A Praia da Luz deseja esquecer o assunto

a A família McCann está insatisfeita com a imprensa portuguesa e os comerciantes da Praia da Luz acham que a mediatização do desaparecimento de Madeleine - faz amanhã 100 dias - também não lhes trouxe nada de bom. O casal alugou uma nova casa, uma vivenda situada nas proximidades da Luz, e prescindiu, há dois dias, dos serviços de apoio que o Ocean Club tinha colocado à sua disposição, nomeadamente os de baby-sister para os dois filhos gémeos. O Governo Civil de Faro, através do Turismo de Portugal, tinha-se oferecido a pagar as despesas da estadia até que a menina fosse encontrada, mas tal não foi necessário. O ex-governador civil (actual presidente da Região de Turismo do Algarve), António Pina, disse ao PÚBLICO: "Quando pedimos a conta, informaram-nos que estava pagava, através de uma associação internacional de ajuda a crianças desaparecidas." A moradia habitada pelos McCann, numa zona menos exposta, esteve ontem rodeada de repórteres. O casal foi entrevistado por três estações de televisão inglesas (BBC, Sky News e ITN) e recusou falar aos órgãos de informação portugueses, prometendo fazer declarações hoje. A entrevista decorreu numa vivenda na zona da Meia na Praia, próximo de Lagos, e as três viaturas que integravam o staff de apoio do casal, pelo caminho, ainda ensaiaram algumas manobras de diversão para afastar os jornalistas portugueses que tentavam falar com os McCann sobre os motivos por que tinham sido preteridos. Num hotel de Lagos, o casal participou também numa sessão de fotografias reservada apenas a fotógrafos ingleses.

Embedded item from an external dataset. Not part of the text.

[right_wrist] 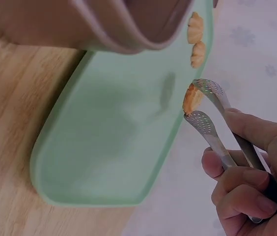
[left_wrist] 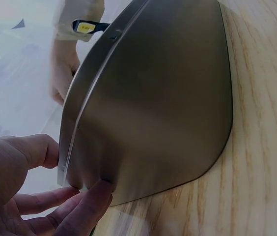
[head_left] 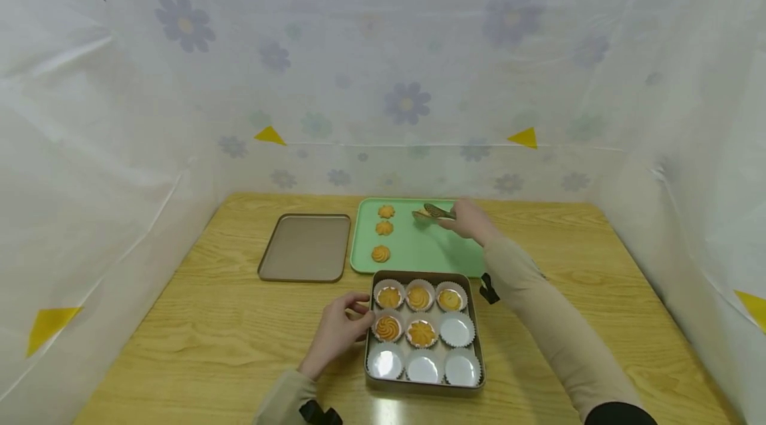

O evoluir deste caso começa a gerar algum desconforto entre a população local. "Isto está uma grande confusão", diz Manuel Casimiro, vendedor de artigos de Praia na Luz, há 30 anos. "Nunca tínhamos tido aqui uma coisas destas." Os jornalistas, prossegue, "até helicópteros alugaram, mas toda a publicidade que fizeram nada trouxe de bom". Neste estabelecimento, recorda o comerciante, foram colocados quatro cartazes. Agora, nem sombra de Maddie. "Veio o vento levou-os, e nunca mais trouxeram outros", desculpa-se. Há dois ou três meses, recorda o ambiente de tensão: "Os pais levavam os filhos para a praia, agarrados pela mão, sempre a olhar para um e outro lado." Agora, já se vê as crianças a brincar à vontade na praia. "Só que há menos turistas", sublinha.
"Há menos turistas ingleses e as vendas caíram", diz Luís Alberto, de uma loja de óptica, aberta quase em frente ao aldeamento Palm Bay (pertencente ao grupo do Ocean Club). "Vendia muitos óculos de sol a ingleses; isto agora está muito fraco", lamenta-se. O caso Madeleine, acrescenta, "não ajudou nada à promoção desta praia, pelo contrário - toda a publicidade que fizeram foi negativa". Do contacto que diz ter com famílias inglesas, pensa que os britânicos viraram costas à Luz pela "falsa ideia de insegurança que se criou com este caso". Sobre os últimos desta história diz que o "povo estava solidário com os pais, mas agora começa-se a sentir que há qualquer coisa que não bate certo". Tinha uma fotografia da criança no estabelecimento, mas também já lá não está. "Caiu com a humidade", desculpa-se. No seu entender, a população quer esquecer o assunto: "O caso passou-se entre ingleses, num aldeamento inglês, e não venham agora dizer que a culpa é da polícia portuguesa que não descobre o mistério."
O aldeamento Ocean Club, onde os McCann passavam férias, também já retirou a fotografia da menina da porta da recepção. As ordens, agora, são para colocar os jornalistas à distância. No pátio exterior à recepção, a dar para o passeio público, ontem, um segurança, vestido de preto, mal viu aproximar-se o repórter do PÚBLICO agitou a matraca que tinha na mão e barrou a entrada.
Na rua da Praia, uma cidadã inglesa, num pequeno escritório de serviços ligados turismos, ainda mantém um cartaz de Madeleine. Quando se lhe pergunta porquê, recorda as notícias que dão conta dos vestígios de cadáver no apartamento dos McCann, e, logo de seguida, observa: "Se calhar é melhor retirar." Descola a fotografia e guarda-a numa gaveta. Joana, empregada temporária numa loja de material de praia, mantém a foto de Maddie: "Os clientes, quando perguntam algum coisa sobre o assunto, é só para ir tirar fotografias ao apartamento de onde menina desapareceu."